→ Prompt: Return a copy of every line in the records that includes the word "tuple".

→ Available data:
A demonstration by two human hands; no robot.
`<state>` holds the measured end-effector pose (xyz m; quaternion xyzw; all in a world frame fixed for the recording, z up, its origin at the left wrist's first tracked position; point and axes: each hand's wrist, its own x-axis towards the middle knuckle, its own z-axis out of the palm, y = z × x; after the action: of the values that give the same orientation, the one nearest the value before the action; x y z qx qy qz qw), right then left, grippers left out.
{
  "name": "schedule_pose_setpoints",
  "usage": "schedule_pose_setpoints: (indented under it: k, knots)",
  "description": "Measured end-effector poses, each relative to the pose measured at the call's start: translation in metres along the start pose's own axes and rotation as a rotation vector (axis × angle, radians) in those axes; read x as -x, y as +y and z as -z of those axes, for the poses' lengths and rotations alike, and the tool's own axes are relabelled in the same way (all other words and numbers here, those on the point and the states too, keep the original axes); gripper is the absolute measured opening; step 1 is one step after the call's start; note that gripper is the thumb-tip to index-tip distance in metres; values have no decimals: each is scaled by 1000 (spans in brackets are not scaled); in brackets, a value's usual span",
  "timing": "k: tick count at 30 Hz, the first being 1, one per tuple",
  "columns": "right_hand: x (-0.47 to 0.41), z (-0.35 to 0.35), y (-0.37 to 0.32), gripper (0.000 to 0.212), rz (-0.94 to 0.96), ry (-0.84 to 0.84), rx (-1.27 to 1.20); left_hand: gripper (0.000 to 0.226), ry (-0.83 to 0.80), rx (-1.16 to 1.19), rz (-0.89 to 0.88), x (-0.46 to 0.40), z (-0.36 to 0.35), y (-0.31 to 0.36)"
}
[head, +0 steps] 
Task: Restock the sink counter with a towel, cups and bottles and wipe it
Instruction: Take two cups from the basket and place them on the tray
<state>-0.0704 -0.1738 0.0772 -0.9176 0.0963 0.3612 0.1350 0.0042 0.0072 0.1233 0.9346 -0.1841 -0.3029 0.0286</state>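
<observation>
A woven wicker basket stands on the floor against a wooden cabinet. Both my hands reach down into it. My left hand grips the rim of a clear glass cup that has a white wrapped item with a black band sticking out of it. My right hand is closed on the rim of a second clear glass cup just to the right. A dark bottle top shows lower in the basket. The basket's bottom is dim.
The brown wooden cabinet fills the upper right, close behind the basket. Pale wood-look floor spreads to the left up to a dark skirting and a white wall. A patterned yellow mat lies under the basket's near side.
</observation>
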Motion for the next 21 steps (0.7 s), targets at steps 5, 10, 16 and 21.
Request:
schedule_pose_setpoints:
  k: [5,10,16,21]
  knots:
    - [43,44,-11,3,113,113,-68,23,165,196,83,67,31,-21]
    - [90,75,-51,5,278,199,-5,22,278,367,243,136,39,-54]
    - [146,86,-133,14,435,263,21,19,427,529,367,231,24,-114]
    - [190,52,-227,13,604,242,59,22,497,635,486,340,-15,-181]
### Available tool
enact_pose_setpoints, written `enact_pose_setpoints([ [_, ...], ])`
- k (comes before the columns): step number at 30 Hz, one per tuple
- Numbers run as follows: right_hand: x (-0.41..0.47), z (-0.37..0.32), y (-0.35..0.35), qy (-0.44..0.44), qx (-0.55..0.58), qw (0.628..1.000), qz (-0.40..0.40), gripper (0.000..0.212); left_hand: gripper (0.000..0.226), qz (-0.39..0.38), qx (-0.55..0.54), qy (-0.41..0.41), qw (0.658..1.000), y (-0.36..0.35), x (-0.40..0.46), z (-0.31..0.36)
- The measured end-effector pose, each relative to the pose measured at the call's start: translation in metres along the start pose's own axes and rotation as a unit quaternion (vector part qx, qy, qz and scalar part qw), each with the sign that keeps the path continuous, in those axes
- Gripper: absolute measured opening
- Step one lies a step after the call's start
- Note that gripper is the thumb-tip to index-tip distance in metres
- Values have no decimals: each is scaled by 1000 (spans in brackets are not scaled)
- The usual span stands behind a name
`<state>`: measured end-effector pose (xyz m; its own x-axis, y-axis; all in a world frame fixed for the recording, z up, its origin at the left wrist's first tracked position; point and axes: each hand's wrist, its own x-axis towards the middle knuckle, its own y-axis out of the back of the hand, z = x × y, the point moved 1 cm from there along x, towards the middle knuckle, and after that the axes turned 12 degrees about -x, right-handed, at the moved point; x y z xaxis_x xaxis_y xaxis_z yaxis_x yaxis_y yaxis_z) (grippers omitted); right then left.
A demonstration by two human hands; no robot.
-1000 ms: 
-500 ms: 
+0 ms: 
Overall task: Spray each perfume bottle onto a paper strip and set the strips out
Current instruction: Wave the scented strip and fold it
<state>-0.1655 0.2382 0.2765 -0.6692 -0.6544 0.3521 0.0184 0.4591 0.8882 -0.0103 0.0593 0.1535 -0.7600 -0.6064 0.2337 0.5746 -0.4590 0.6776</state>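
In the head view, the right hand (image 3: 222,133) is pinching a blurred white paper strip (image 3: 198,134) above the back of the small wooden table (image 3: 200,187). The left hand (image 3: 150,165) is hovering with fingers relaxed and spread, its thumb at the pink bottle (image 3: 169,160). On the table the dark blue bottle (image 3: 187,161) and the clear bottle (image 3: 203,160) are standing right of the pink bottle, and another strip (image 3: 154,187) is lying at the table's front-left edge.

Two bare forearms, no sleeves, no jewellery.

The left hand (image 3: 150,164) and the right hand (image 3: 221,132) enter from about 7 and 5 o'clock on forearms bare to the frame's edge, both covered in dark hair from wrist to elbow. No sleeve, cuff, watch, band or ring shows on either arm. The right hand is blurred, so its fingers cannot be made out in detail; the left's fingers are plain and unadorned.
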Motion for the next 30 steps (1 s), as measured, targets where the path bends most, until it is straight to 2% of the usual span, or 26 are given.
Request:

→ Solved exercise:
  "timing": "k: tick count at 30 Hz, the first being 1, one per tuple",
- k (comes before the columns): step number at 30 Hz, one per tuple

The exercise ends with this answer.